125km地点の西登山道入口、130km地点の大橋林道を通過。モリジーの疲労はピークを迎えていた。大橋林道から戸隠までの区間でモリジーの体調が悪くなり始めた。腸頸靭帯炎から2回目の痛み止めの服用。ジェルが受け付けられなくなった。加えて、気分も悪くなり始めた。精神と肉体が限界がきたのか満身創痍の状態だった。
気がつくと後ろに着いてくる気配が無くなった。振り返ると立ち止まって吐いている。胃腸が丈夫なことが自慢でレース中に吐いたことは初めての経験だった。
初めて経験することに弱気になってペースダウンすることを回避したい。ここで走らなければ関門突破できないことが確定してしまう。信越五岳は走れる100mileレース。走れる所は走らないと制限時間内に完走は絶対にできない。もたもたしている場合ではない。僕は少しイラついていた。走れる所は走れ!でなれば完走できないぞ!檄を飛ばした。怒りもあった。体調が良くない状態だが厳しいと思われようがなんだろうと完走のためには心を鬼にする。冷静に状況を見極めまだまだ行けると見込んだからできることだ。僕は完走請負人に徹することにした。
ハアハア、ゼイゼイと荒い息使いが背中越しに聞こえている。自分が初めて100mileを完走した時とその姿を重ねていた。息が上がる。逃げ出したい程、苦しい時だ。でも息が上がっていても身体が動く限りは走ることができる。
完走したいという気持ちだけなのだろう。必死に僕に着いてくる。良いペースです!予定通りです!次のエイドまであと2km!要所では声を掛け続けた。
背中越しに彼の荒い息遣いを感じながら僕は引っ張り続けた。

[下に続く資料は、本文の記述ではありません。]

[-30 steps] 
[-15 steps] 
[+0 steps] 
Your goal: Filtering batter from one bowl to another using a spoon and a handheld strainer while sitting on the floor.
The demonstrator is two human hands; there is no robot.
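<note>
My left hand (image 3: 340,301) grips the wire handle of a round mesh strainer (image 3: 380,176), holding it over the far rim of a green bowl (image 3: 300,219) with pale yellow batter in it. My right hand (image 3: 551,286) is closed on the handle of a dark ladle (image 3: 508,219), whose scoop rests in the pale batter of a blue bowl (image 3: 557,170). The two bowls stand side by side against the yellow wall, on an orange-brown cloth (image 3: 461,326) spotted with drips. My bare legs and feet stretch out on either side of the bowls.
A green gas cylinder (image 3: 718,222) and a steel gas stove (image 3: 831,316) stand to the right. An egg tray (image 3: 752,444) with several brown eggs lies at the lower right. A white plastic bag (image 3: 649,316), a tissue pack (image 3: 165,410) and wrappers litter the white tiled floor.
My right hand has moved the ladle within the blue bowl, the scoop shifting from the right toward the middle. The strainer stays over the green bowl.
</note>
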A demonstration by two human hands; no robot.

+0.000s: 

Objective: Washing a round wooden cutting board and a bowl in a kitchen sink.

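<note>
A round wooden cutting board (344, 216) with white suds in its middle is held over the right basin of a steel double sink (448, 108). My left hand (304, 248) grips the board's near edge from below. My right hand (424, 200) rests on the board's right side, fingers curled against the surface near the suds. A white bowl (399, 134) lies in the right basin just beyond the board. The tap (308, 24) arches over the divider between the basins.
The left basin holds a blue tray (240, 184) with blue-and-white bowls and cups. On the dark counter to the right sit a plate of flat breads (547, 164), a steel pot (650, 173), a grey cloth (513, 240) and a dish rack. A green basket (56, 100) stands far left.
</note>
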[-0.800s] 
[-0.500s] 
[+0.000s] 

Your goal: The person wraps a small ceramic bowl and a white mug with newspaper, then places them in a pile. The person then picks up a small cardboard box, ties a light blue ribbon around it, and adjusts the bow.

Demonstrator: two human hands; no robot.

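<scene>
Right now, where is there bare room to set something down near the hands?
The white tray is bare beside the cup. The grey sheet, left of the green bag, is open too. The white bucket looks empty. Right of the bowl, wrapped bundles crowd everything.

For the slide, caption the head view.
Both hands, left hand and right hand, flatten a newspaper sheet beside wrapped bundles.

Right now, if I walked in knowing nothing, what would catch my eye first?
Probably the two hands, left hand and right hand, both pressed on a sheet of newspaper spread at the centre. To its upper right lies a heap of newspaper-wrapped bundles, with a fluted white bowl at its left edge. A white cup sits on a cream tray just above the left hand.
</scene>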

完走に必要なことは完走するという強い意志、自分を信じる強い心を持ち続けることだ。必死に着いて来い。決して言葉にはしなかったがそんな思いを持ってリードし続けた。
ようやく142km地点の戸隠スキー場に到着した。時間は28時間17分。第5関門突破。関門時間には1時間13分の貯金だった。最も苦しい区間を凌いだ。完走に一歩近づくことが出来た。戸隠そばを二杯ずつ頂いた。モリジーはなんとか補給は出来るようだ。ホットタオルのサービスで顔を拭いてリフレッシュさせた。
最後のボスキャラは瑪瑙山の登りと下りだ、瑪瑙山は高々、標高1748mしかない。しかし、すでに142km走り続けた心身にはとてつもなく辛い山となった。なんとか凌ぎ切り、最後のエイド飯綱山登山口152km地点に到着。残りは約8kmの林道。ここまで来て完走を確信できた。時間的には歩くことも出来たが最後まで全身全霊を込めて走らせたかった。それが彼のためになると信じてリードし続けた。

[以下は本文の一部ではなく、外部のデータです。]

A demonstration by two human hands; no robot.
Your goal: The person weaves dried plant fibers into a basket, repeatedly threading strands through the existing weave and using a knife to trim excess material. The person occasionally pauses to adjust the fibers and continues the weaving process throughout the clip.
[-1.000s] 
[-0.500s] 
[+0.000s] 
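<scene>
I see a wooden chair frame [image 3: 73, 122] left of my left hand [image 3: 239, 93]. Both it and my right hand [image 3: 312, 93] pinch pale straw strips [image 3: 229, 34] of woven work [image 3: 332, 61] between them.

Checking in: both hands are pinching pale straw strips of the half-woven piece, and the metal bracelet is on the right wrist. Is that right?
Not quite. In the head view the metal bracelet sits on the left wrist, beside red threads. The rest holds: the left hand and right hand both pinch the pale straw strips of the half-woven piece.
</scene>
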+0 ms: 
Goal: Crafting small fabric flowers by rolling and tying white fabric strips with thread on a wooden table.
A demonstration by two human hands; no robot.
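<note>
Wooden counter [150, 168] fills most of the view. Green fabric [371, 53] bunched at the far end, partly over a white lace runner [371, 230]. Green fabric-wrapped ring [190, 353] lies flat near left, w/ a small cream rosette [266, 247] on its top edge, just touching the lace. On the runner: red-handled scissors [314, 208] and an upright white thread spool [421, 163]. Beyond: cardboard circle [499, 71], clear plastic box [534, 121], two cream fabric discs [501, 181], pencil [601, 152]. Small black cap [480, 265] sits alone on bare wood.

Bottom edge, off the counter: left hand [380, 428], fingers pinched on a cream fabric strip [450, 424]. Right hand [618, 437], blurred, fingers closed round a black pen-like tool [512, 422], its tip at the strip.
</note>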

ハイランドホール飯綱のフィニッシュゲートでのアナウンスが聞こえてきた。フィニッシュが近づく。ゲートが見えた。深夜にも関わらず、ゲートの向こうには沢山の応援者がいた。二人並んでフィニッシュを迎えた。時間は32時間26分56秒。制限時間に対して約33分。ほぼ予定通りのフィニッシュタイムだった。

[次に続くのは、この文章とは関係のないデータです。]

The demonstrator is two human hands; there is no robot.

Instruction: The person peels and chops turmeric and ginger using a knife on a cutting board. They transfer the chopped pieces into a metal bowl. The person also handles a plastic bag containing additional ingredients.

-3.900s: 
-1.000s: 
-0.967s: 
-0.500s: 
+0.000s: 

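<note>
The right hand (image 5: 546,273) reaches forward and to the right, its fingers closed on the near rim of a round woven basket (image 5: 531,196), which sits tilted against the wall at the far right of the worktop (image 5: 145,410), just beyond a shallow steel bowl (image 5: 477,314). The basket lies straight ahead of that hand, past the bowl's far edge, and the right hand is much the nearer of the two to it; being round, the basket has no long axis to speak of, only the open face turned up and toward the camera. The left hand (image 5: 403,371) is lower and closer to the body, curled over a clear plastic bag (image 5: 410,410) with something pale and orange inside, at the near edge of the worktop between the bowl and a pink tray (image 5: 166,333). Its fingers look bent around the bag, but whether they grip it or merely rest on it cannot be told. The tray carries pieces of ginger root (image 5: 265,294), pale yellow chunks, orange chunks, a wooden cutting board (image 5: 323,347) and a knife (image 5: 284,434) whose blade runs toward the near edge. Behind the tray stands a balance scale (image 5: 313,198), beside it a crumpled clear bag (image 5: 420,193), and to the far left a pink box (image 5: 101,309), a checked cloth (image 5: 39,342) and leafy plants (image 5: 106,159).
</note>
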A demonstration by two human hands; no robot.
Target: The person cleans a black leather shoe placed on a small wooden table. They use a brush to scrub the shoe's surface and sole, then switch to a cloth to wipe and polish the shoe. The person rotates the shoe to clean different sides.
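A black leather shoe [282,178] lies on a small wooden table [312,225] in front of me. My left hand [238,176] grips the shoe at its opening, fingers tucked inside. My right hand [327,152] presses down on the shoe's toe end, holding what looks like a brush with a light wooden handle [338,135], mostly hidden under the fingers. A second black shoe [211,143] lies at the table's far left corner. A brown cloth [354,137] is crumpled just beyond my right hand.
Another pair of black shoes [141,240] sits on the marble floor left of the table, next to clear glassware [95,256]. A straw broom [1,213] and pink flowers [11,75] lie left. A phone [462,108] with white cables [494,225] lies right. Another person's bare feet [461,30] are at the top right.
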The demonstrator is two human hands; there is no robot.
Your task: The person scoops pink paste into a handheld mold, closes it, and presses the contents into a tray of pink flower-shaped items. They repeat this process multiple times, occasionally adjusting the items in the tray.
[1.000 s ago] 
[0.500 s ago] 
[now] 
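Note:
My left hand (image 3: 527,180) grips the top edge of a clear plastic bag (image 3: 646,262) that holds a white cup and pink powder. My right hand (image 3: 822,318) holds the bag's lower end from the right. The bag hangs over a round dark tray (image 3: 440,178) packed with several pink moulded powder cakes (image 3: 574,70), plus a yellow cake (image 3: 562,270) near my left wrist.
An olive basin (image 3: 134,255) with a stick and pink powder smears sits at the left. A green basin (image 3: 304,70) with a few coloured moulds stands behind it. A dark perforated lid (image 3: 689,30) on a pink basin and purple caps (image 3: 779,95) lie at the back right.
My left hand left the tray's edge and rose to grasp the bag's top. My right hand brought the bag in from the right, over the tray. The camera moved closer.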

ゴール後、深々とお辞儀しながらモリジーが発した言葉。
「神山さんにペーサーをお願いして本当に良かった。ここまで連れて来てくれてありがとうございました。」
素直な感謝の言葉に不覚にも僕は泣いてしまった。
「泣きそうになるからこれ以上はやめてくれ。100mile完走おめでとう。」
震えた声が自分で恥ずかしかった。
背中で語る。僕が無言でモリジーに伝えたかったことは100mileを完走するには自分の精神や肉体の限界を越えることが必要なことだ。自分の限界とは自分で勝手に思い込んでいる頭の中のリミッターみたいなものだ。ずっと長時間苦しさに耐えていると、ふとしたきっかけでリミッターを越えられることがある。スイッチが切り替わる、突き抜けるといった表現の方が分かりやすいのかもしれない。全身全霊を込め続けて、突き抜けた先にモリジーが見たものは何なのか?それは今まで気がつかなかった新しい自己の発見かもしれない。あるいは、生きていることを深いレベルで知ることかもしれない。僕が彼に望むことは全身全霊を込めてようやく手にしたものにどんな価値があるのかじっくりとレース後に考えて欲しいだけだ。100mile完走とは人それぞれに意味があるものだ。この経験が彼の今後の人生にとって意味あることになることを僕は期待している。
鞭を打つようにしばき倒して、ペースメイクして無事に完走できたから僕は安堵している。これが真逆の結果だとしたら。そんなことは想像したくはない。自分のペースメイクを信じて文句ひとつ言わずに着いてきてくれたことに感謝しかない。自分も彼とともに昨年の忘れ物を取りに行けたことで充実した気持ちになれた。僕にとってもこの体験は一生の思い出となるであろう。